- Assignment
Copy out each line of the data that holds the string "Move".

(Stored entries)
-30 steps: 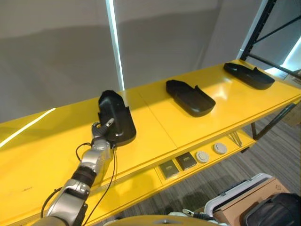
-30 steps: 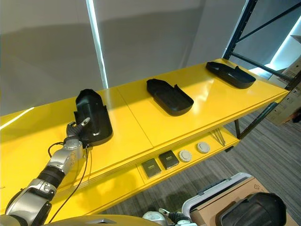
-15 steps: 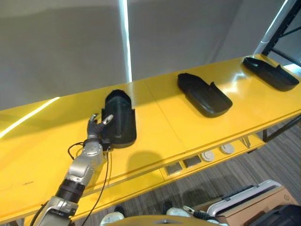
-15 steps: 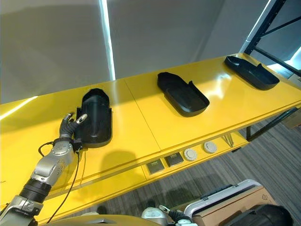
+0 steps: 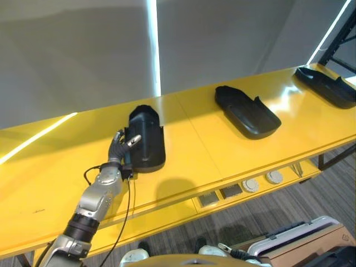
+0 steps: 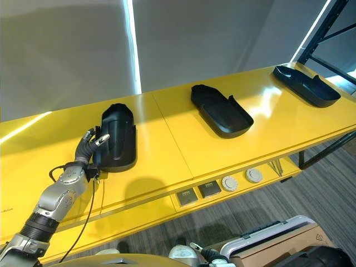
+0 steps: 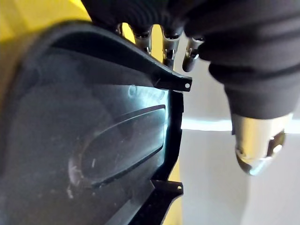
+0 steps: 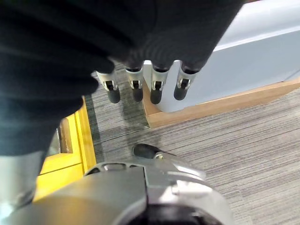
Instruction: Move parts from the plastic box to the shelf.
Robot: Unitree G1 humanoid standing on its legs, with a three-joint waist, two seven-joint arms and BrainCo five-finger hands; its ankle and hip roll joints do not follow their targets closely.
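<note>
Since a second ago, fingers spread off black moulded part (image 5: pixel 146 139), lying centre-left on yellow shelf (image 5: pixel 194 150); left hand (image 5: pixel 119 149) open beside it. Could nudge part askew when withdrawing. Right hand (image 8: pixel 145 89) hangs relaxed.

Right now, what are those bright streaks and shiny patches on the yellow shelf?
Left eye view: a light strip on the wall mirrors as a streak on the glossy shelf; glare whitens it beside the middle part. Left wrist view: the nearest part is soft, too close.
</note>
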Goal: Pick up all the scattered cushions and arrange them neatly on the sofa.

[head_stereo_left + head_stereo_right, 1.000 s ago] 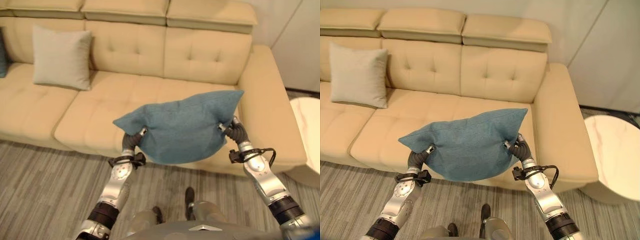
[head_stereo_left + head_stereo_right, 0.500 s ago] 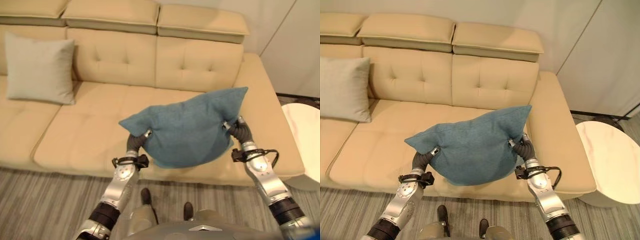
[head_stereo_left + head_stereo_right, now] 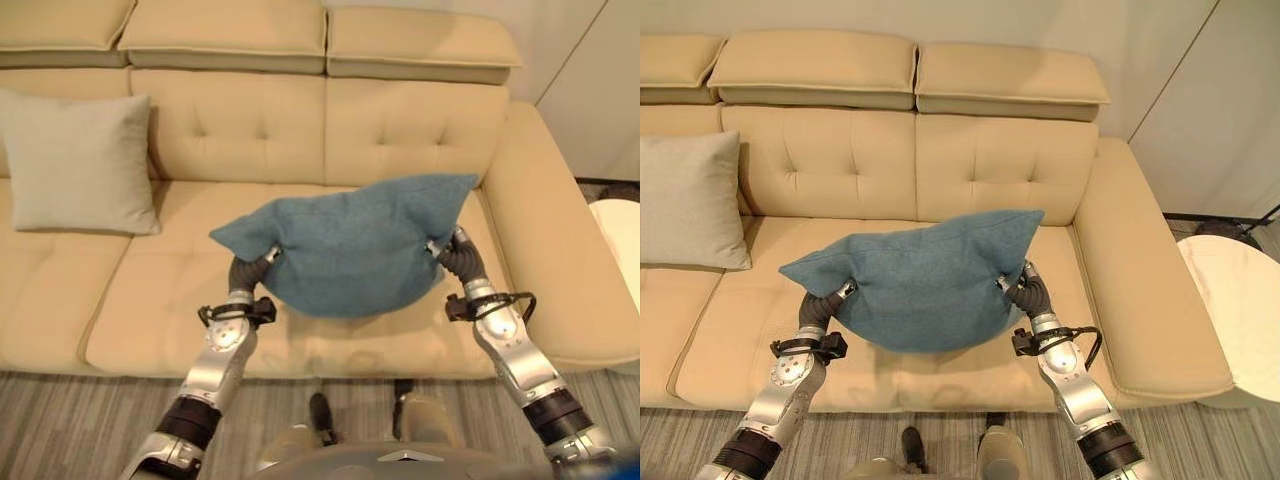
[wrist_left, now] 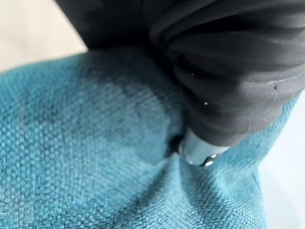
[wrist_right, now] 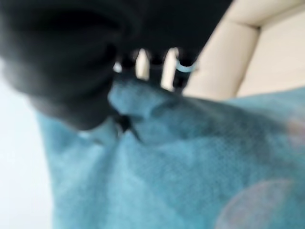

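Left hand [image 3: 250, 272] and right hand [image 3: 450, 255]: fingers buried in teal cushion [image 3: 350, 245]. Beige cushion [image 3: 685, 200] cut by left frame edge. White table [image 3: 1240, 300] cut at right edge.

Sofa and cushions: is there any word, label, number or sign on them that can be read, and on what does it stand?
None: no readable text on the teal cushion, the grey cushion or the beige sofa.

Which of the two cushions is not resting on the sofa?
The teal cushion: the left hand and right hand hold it above the seat. The beige cushion leans upright against the sofa backrest.
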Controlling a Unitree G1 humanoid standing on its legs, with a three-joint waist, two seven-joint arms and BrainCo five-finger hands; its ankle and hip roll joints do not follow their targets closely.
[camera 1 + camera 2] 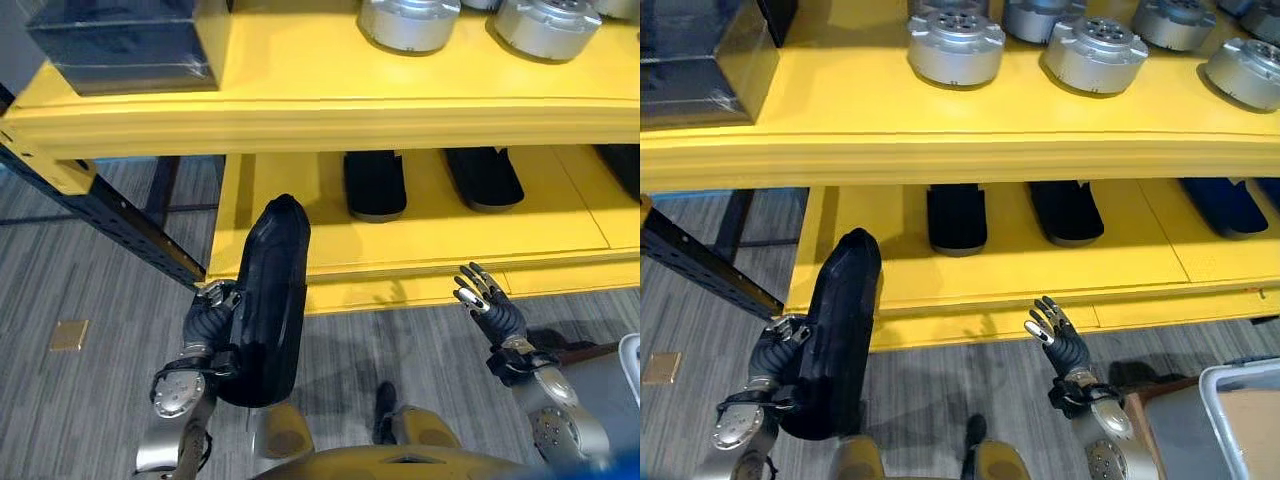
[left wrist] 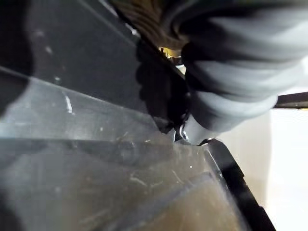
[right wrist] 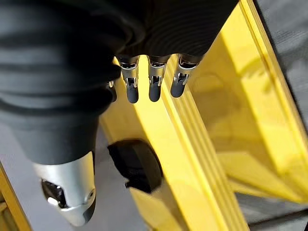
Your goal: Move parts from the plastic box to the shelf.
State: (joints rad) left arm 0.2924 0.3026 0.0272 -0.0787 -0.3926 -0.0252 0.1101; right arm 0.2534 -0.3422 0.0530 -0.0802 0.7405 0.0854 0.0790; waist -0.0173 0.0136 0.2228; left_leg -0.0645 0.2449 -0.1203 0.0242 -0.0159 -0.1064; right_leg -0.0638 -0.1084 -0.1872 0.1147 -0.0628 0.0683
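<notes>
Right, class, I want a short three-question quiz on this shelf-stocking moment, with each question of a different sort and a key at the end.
1. True or false: the left hand is curled round a long black part, held upright in front of the lower shelf.
2. Multiple choice: the right hand is A) gripping a silver part, B) open and holding nothing, C) resting on the upper shelf.
3. Fill in: the round silver parts sit on the ______ yellow shelf.

Key: 1 true; 2 B; 3 upper.
</notes>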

- Solution to this task
Instruction: Move parts from the plastic box to the shelf.
Your goal: Move parts from the plastic box to the shelf.

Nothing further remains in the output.